Exercise details: Please copy every line of the data in which the string "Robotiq" appears.

Data extracted from a collection

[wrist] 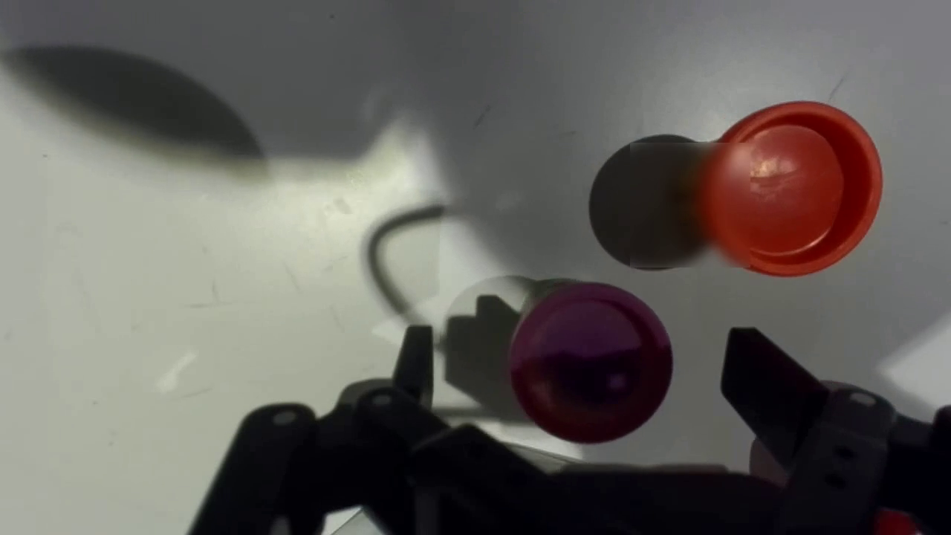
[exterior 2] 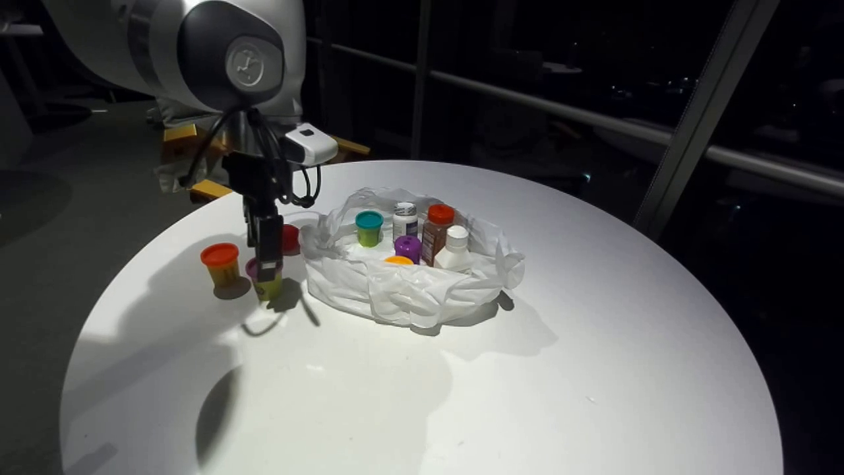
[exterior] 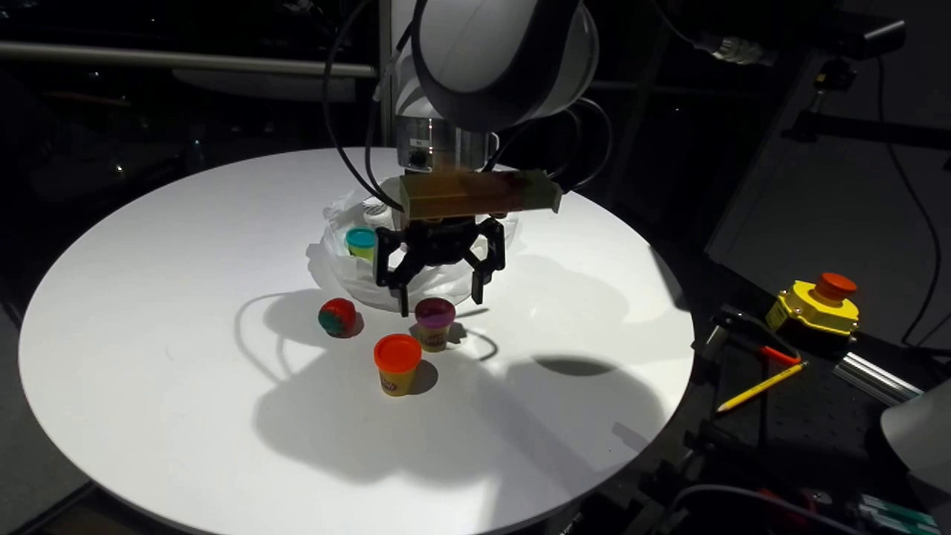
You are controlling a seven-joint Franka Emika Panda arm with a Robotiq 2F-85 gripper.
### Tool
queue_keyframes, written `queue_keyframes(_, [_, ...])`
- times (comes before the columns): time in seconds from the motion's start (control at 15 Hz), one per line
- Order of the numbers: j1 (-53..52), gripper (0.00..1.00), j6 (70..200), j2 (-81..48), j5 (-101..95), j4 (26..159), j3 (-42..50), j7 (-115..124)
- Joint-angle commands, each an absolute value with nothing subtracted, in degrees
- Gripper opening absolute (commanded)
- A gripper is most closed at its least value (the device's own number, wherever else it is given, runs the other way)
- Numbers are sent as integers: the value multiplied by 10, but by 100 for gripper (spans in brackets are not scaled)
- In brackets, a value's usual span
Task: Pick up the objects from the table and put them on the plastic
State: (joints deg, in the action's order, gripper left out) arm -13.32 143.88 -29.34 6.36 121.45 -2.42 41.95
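Empty, wide-spread jaws appear astride the purple-lidded cup (wrist: 591, 364) low in the wrist view; only an exterior view shows, mid-frame, the red-capped bottle (exterior 2: 437, 232), its base hidden.

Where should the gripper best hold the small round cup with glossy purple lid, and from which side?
I would grip the purple-lidded cup by its round lid, from straight above, one finger each side: it stands upright, the lid wider than the body. In the wrist view the open gripper frames the lid; the round orange-lidded cup stands off the fingers' line.
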Motion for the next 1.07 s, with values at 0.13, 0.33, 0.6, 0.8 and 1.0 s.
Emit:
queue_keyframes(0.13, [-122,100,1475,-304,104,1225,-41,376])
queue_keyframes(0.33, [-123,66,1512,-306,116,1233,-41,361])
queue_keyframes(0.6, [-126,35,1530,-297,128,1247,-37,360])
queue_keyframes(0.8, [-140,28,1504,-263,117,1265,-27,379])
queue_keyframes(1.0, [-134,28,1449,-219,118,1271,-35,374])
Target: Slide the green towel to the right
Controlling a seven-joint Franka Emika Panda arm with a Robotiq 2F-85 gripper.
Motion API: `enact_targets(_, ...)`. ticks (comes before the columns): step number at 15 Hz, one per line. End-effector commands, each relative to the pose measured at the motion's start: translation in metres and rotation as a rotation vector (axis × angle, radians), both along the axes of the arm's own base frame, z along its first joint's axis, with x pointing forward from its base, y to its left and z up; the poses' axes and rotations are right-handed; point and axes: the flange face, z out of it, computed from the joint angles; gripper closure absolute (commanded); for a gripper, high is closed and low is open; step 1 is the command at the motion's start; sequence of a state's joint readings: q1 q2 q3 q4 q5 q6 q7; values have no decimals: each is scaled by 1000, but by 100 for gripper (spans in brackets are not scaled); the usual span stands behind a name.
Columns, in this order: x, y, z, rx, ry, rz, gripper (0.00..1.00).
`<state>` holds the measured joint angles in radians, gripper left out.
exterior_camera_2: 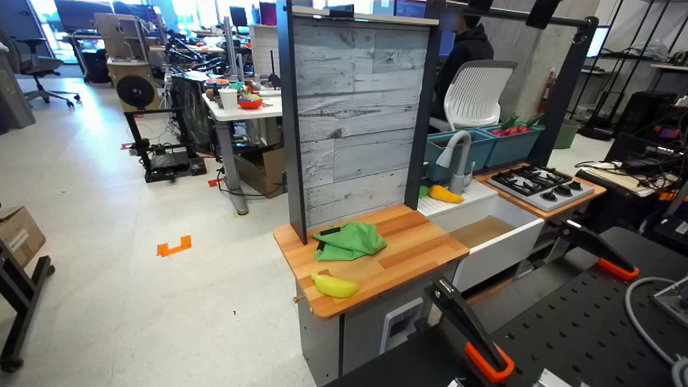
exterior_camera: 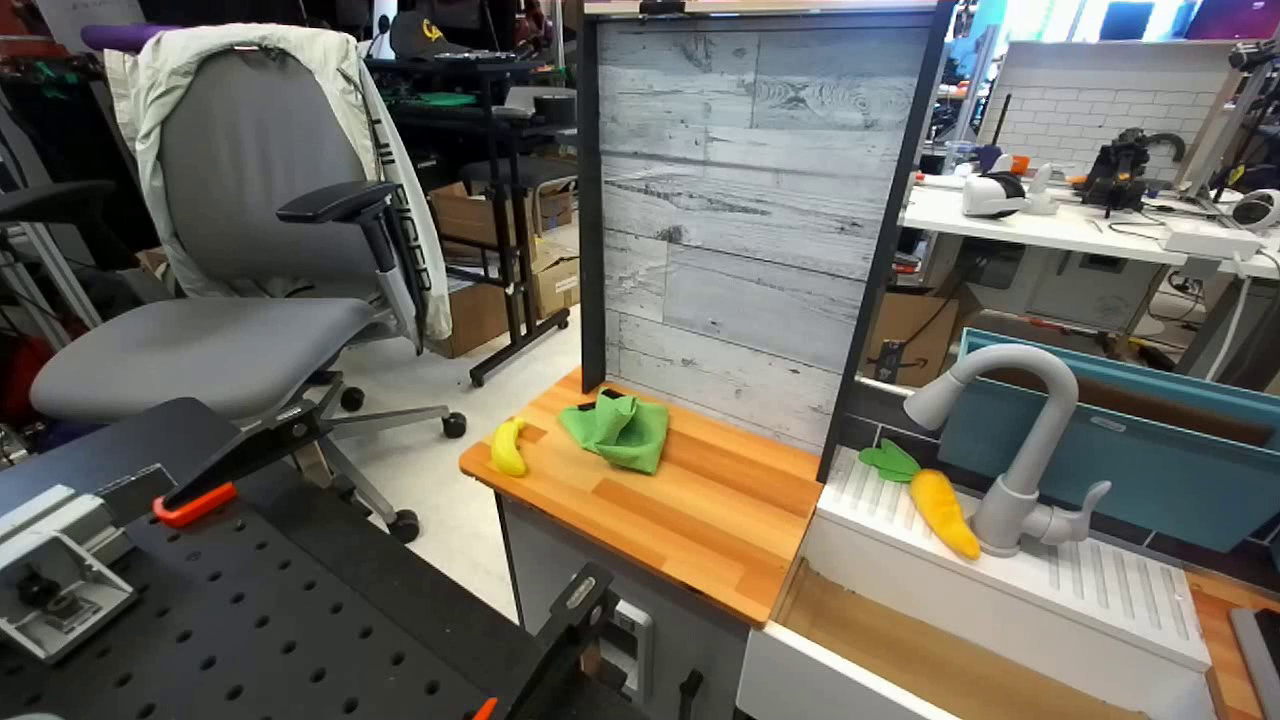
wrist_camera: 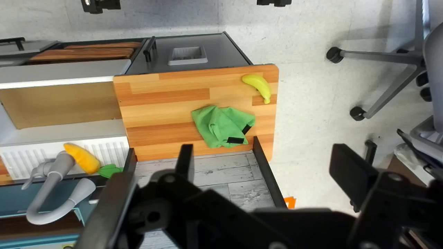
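A crumpled green towel (exterior_camera: pixel 622 432) lies on the wooden countertop (exterior_camera: pixel 700 520), against the foot of the grey plank panel. It shows in both exterior views (exterior_camera_2: pixel 352 242). In the wrist view the towel (wrist_camera: pixel 221 126) is right of the countertop's middle, and its black tags face the panel. My gripper (wrist_camera: pixel 263 152) shows only in the wrist view. It is open, with its fingers wide apart and nothing between them. It hangs above the scene, apart from the towel. The arm is out of view in both exterior views.
A yellow banana (exterior_camera: pixel 508 447) lies near the countertop's outer corner, beside the towel. The upright plank panel (exterior_camera: pixel 740 210) with dark posts stands along the back edge. A sink (exterior_camera: pixel 980 640) with a faucet (exterior_camera: pixel 1020 450) and a toy carrot (exterior_camera: pixel 942 512) adjoin the countertop.
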<state>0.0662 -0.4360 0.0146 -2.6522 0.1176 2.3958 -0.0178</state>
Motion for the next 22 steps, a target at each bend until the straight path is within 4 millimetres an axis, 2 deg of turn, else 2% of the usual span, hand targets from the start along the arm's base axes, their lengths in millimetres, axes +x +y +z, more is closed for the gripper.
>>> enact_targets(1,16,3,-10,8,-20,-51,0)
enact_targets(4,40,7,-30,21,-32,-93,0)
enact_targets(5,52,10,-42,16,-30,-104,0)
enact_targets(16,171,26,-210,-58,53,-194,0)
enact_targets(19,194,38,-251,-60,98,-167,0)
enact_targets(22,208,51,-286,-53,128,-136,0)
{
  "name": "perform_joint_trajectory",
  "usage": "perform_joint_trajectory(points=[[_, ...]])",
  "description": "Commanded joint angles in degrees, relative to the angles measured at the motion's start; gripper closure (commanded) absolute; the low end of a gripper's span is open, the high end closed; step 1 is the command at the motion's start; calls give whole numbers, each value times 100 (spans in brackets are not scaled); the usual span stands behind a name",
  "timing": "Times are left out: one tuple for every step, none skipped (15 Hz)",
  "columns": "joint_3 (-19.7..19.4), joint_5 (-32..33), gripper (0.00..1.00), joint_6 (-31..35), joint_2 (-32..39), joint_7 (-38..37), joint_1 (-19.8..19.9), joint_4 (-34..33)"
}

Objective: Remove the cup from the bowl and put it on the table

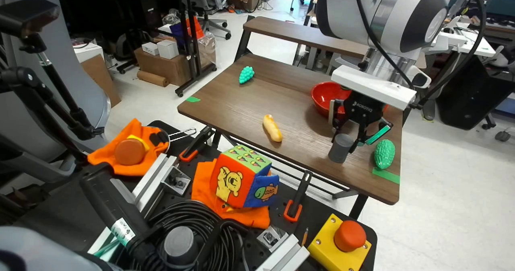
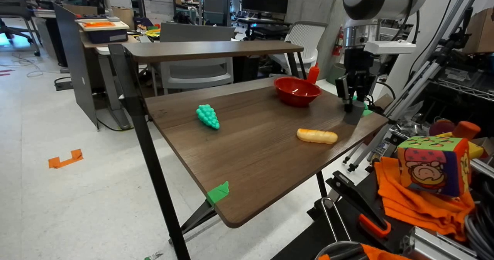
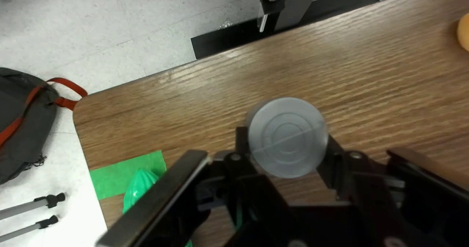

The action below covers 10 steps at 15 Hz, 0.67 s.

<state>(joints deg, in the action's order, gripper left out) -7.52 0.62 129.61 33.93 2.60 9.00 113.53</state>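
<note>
Black hand (image 3: 286,143) grips 1 grey cup (image 1: 340,150) outside red bowl (image 2: 296,99).

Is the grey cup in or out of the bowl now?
Out: the gripper holds the grey cup, apart from the red bowl in both exterior views. Whether the cup touches the table, I can't tell.

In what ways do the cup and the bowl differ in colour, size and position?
Colour: the cup is dark grey, while the bowl is glossy red.
Size: the bowl is clearly wider than the cup.
Position: the gripper holds the cup, while the bowl rests on the table, apart from the gripper.
Both are round.
</note>
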Motion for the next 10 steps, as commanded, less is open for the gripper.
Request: perform_joint_trajectory(points=[[19,-13,31,143,78,-63,43,-26],[-4,48,29,40,-18,-54,19,35],[-22,67,23,10,-157,-77,6,137],[-35,31,16,-108,-305,-147,0,211],[-14,-23,9,-246,-467,-129,26,291],[25,-131,1,-305,-733,-88,77,450],[36,-195,0,-396,-988,-60,103,583],[12,-38,12,-219,-331,-95,36,145],[9,-73,4,-299,-526,-94,40,234],[5,-81,0,-354,-696,-92,42,320]])
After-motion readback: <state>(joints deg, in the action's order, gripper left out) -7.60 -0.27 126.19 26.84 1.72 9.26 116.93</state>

Output for this task:
You are controlling a seven-joint Franka Emika Panda arm with a Robotiq 2F-85 gripper.
Controlling a seven-joint Franka Emika Panda arm with a Robotiq 2F-85 gripper.

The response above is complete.